Impopular e sob pressão
Caso fosse confirmada a derrota, Yoon Suk-yeol se tornaria o terceiro presidente a sofrer impeachment no século XXI. Segundo uma pesquisa do instituto Realmeter, 73,6% dos sul-coreanos defendem sua saída do cargo.

Eleito com uma vantagem de menos de um ponto percentual em 2022, Yoon Suk-yeol se tornou um dos mais impopulares presidentes da História recente da Coreia do Sul, com índices que raramente superavam os 30%.

Seu governo mesclou atos populistas — como a saída da Casa Azul, a antiga sede da Presidência, sob pretexto de economia de gastos — com uma condução errática de políticas públicas e, especialmente, da economia. Os altos preços dos imóveis, um fator que contribuiu para sua vitória, persistiram, erodindo o apoio em uma parcela dos sul-coreanos que o apoiaram na campanha.

A postura de enfrentamento com a Coreia do Norte, acompanhada por ameaças de conflito militar com um vizinho que tem armas nucleares, não recebeu grande apoio, e os escândalos em série, inclusive envolvendo a primeira-dama, pareciam pavimentar seu mandato para um fim antecipado, ainda mais com um Parlamento de oposição.

Sob pressão, Yoon usou um mecanismo que não era invocado desde a ditadura militar, no final dos anos 1970, a lei marcial, citando uma suposta ameaça norte-coreana mas, na verdade, se referindo às dificuldades enfrentadas para aprovar projetos e manter no cargo seus ministros — em fevereiro, Lee Sang-min, titular da pasta do Interior, sofreu impeachment, mas ficou no governo após uma decisão judicial.
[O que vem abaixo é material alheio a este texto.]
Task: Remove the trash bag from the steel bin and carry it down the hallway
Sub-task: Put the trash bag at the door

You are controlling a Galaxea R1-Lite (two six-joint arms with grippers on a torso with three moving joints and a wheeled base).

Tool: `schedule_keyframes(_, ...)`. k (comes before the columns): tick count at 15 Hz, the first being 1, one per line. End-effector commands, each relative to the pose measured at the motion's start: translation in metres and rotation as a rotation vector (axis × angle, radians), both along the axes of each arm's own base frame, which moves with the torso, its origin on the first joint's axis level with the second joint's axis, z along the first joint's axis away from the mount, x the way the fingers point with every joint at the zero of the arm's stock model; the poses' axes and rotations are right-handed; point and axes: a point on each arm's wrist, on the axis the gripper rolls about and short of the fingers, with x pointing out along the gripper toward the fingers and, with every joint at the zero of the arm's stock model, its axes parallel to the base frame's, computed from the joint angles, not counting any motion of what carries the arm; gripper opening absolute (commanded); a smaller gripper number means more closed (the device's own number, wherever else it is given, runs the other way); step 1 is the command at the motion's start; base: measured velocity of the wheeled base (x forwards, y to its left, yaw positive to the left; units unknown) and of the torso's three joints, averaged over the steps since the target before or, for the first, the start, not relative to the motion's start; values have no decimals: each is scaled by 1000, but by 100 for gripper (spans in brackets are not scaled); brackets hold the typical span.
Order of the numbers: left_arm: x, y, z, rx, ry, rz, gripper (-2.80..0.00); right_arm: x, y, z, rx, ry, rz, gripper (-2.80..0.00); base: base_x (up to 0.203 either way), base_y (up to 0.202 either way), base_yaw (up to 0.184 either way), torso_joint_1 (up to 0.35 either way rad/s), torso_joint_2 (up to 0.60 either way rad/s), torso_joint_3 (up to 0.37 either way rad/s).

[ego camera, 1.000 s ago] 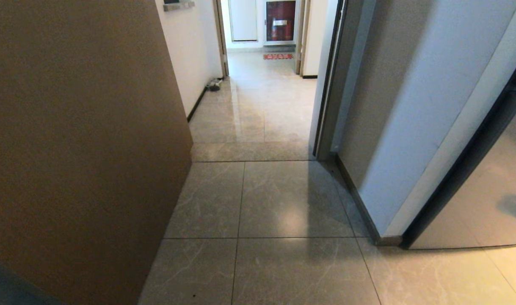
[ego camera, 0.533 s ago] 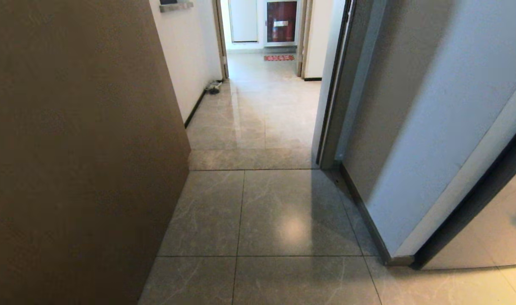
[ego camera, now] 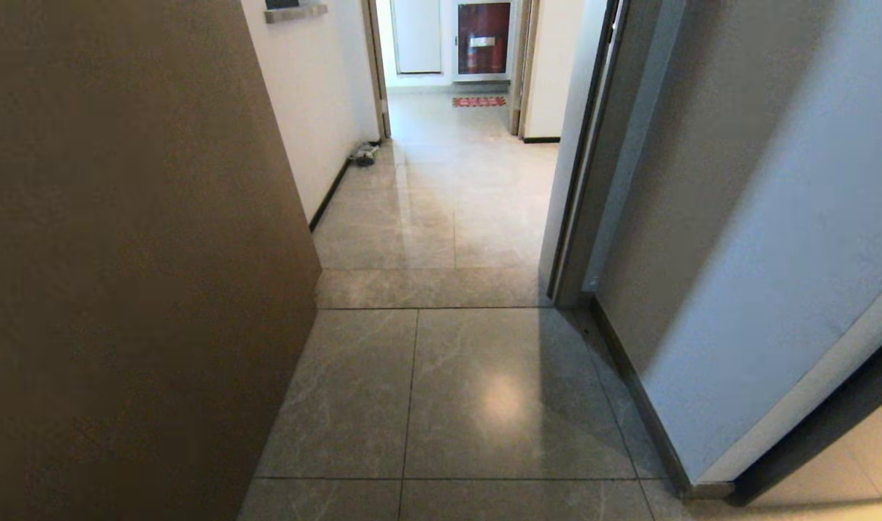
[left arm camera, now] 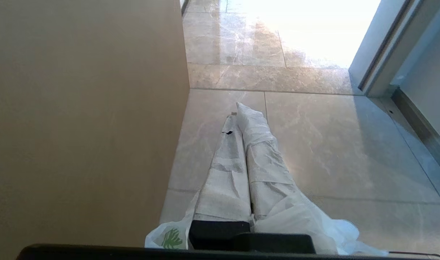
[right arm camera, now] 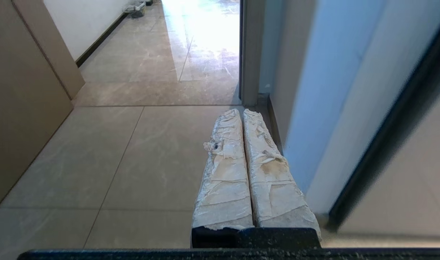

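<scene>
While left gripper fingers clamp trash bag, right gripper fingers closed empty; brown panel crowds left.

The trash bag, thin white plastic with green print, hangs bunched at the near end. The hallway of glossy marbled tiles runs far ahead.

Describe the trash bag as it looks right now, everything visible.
The trash bag shows only in the left wrist view: thin, white, crinkled plastic with a green print on one lobe. It bunches at the base of the left tool, spilling out on both sides of the shut, tape-wrapped fingers, which appear to pinch it. Most of the bag, including its handles, is hidden beneath the tool. It is above the glossy tiled floor, with a brown panel beside it. Contents cannot be seen.
</scene>
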Motion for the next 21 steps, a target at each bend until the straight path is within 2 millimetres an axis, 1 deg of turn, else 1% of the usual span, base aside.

A pressão sobre seu Gabinete foi citada no discurso de terça-feira, quando anunciou a lei marcial.

Sob ordens do presidente, tropas cercaram o Parlamento, mas não impediram que 190 deputados, incluindo do partido de Yoon, derrubassem a lei marcial, dando início a uma discussão sobre sua permanência no cargo, cada vez mais ameaçada. Inicialmente, sua sigla, o Partido do Poder Popular, disse que votaria contra o pedido de impeachment apresentado pela oposição, mas nesta sexta-feira as lideranças partidárias mudaram de ideia.

Em entrevista, Han Dong-hoon disse que a decisão se devia a informações de que Yoon ordenou a prisão de políticos durante a lei marcial, inclusive a dele.

— À luz dessas novas revelações, cheguei à conclusão de que é necessário suspender o presidente Yoon de exercer seu mandato para proteger a Coreia do Sul e seu povo — disse Han, afirmando ainda que Yoon “não estava reconhecendo seus erros”. — [Se Yoon continuar no cargo] temo que haverá um grande risco de ações radicais como esse estado de emergência se repetirem, e ele colocará a Coreia do Sul e seu povo em grande perigo.

Lee Jae-myung, derrotado por Yoon em 2022 e que também estava na lista de políticos que deveriam ser presos pelas tropas, afirmou que a democracia na Coreia do Sul está "em seu momento mais crítico", e defende que o presidente seja investigado por seus crimes, inclusive por alta traição, um delito que pode levar à pena de morte (suspensa no país desde 1997).

— A Coreia do Sul está em crise devido ao "conflito interno de Yoon Suk-yeol" — disse Lee nesta sexta-feira a jornalistas. — Yoon é um gênio do crime.